(WHAT YOU ARE ASKED TO DO): An exact restatement of the entire listing is needed, excluding all images.

(DATA BLOCK):
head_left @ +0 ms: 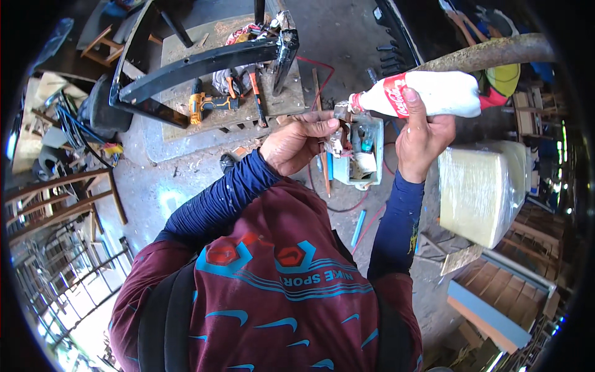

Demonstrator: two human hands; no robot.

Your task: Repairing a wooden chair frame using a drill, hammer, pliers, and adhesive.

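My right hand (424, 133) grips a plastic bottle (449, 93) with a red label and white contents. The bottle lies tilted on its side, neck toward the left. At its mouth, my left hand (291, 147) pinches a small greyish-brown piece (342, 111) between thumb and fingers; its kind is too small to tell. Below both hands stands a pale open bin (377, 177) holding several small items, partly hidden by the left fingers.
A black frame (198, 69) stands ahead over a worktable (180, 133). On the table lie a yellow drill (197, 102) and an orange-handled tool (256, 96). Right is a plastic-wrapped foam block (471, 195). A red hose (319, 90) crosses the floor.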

(ANSWER TO THIS EXERCISE):
head_left @ +0 ms: 

Demonstrator: two human hands; no robot.

Your task: Repairing a wooden chair frame using a drill, hammer, pliers, and adhesive.

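My right hand (424, 133) grips a plastic bottle (449, 93) with a red label and white contents. The bottle lies tilted on its side, neck toward the left. At its mouth, my left hand (291, 147) pinches a small greyish-brown piece (342, 111) between thumb and fingers; its kind is too small to tell. Below both hands stands a pale open bin (377, 177) holding several small items, partly hidden by the left fingers.
A black frame (198, 69) stands ahead over a worktable (180, 133). On the table lie a yellow drill (197, 102) and an orange-handled tool (256, 96). Right is a plastic-wrapped foam block (471, 195). A red hose (319, 90) crosses the floor.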

This is the complete answer to the exercise.